Peraltro, ricevendoLo sulla mano, non è necessario toccarLo. Qualcuno Lo riceve su un piccolo corporale di lino bianco, qualche altro portandoLo direttamente alla bocca. Con estremo riguardo e sentimenti di adorazione ancor più vivi.
Ma, se il ministro è ministro ordinato della Chiesa e pronuncia rettamente la formula, come possiamo rifiutare il dono di quel Corpo, di quel Sangue, di quell’Anima e Divinità che è per noi?
Rifiutiamo Gesù! Questo, facciamo!
Inoltre, la Comunione Spirituale, benchè importantissima e valevole, tende – a lungo andare – a far percepire al fedele “debole” l’inutilità del Sacramento della Riconciliazione, già fin troppo dimenticato.
Ho l’impressione che siamo sempre troppo preoccupati della forma – pur necessaria e doverosa per rispetto a Dio, sia chiaro! – e molto meno della sostanza.
Non dovremmo piuttosto impegnarci in una conversione che ci costi qualcosa, che metta a nudo i nostri punti deboli per rafforzare la nostra volontà nel combatterli con la Sua grazia? Non sarebbe offerta gradita a Dio qualche sacrificio (di volontà, in primis), qualche fioretto; magari proprio per quei sacerdoti cui non importa più nulla della Salus Animarum?

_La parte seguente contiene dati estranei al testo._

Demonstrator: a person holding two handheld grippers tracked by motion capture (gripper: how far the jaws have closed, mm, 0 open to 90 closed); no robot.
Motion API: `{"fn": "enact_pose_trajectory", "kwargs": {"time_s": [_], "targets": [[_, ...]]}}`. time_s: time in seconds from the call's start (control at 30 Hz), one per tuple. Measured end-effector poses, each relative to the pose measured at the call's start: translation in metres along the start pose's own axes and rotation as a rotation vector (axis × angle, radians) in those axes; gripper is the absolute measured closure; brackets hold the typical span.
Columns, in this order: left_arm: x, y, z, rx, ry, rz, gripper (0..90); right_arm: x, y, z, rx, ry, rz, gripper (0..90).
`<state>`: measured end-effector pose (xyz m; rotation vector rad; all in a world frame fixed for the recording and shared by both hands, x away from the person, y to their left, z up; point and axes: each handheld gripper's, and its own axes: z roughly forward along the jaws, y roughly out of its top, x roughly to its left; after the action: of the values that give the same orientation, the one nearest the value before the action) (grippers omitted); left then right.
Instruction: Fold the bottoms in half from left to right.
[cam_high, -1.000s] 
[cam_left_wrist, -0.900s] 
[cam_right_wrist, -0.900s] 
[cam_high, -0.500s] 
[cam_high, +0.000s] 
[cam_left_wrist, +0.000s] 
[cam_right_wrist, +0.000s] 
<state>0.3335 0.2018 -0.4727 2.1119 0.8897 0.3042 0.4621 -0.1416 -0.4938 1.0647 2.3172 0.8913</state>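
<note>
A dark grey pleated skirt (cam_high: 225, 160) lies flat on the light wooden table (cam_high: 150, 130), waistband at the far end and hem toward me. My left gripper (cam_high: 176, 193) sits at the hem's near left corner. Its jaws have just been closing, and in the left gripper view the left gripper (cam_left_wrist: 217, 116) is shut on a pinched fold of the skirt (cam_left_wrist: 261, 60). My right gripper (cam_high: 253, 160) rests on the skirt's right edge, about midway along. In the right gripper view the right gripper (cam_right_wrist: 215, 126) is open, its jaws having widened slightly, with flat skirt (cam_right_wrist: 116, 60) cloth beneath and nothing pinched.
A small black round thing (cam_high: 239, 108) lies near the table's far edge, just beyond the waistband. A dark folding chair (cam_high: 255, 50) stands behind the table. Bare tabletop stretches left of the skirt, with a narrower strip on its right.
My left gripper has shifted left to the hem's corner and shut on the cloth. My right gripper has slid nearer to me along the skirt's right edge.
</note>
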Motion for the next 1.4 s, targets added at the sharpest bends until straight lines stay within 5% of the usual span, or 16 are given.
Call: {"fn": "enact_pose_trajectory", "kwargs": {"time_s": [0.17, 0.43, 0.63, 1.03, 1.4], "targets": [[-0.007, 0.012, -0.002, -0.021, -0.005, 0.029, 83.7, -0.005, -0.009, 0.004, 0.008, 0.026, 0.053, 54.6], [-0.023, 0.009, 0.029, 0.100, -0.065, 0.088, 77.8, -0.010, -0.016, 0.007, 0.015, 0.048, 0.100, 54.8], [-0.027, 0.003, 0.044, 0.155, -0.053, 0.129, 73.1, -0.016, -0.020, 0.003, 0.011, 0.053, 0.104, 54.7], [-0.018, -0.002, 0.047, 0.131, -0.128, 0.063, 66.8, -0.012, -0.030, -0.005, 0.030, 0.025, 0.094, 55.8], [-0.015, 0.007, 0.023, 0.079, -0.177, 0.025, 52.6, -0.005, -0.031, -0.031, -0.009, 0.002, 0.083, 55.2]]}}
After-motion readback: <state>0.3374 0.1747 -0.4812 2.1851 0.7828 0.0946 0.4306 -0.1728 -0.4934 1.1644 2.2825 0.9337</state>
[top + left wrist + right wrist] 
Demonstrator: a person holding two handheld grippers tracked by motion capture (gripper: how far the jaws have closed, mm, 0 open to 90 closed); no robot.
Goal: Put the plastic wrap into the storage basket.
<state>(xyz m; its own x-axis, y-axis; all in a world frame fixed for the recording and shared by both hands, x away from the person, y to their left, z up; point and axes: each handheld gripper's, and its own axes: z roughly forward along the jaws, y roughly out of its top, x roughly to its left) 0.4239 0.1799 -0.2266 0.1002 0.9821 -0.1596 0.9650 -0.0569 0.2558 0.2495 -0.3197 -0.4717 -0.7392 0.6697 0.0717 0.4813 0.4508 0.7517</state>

Tutti in vacanza, tutti a trastullarsi chi in montagna, chi al mare, chi all’estero, preti compresi. Proprio come i niniviti…
Percezione del rigore del tempo presente: non pervenuta, perchè solo apparente.
Di un dolore “estetico”, poi, mi chiedo cosa se ne faccia Dio.
PS: Signora Benedetta, non è rivolto a lei il mio commento, che non intende mancarle di rispetto nè tanto meno giudicarla. Solo un pensiero generale, messo nero su bianco, conseguente al suo articolo e alle letture di questi giorni.
Gentile signora Benedetta, amo leggere i suoi scritti ma quando piange perché non trova chi le fa la Santa Comunione in bocca un pò meno.
Siamo appena tornati anche noi dalla Sardegna e domenica a Santa Teresa di Gallura il giovane parroco distribuiva la Santa Comunione indifferentemente sulla mano che in bocca.
Alcune fedeli La presero sulla lingua e inginocchiate sul pavimento.
Quando prossimamente tornerà da quelle parti tenga presente questa informazione.
Unico problema è che Santa Teresa di Gallura dista 50 km da Olbia.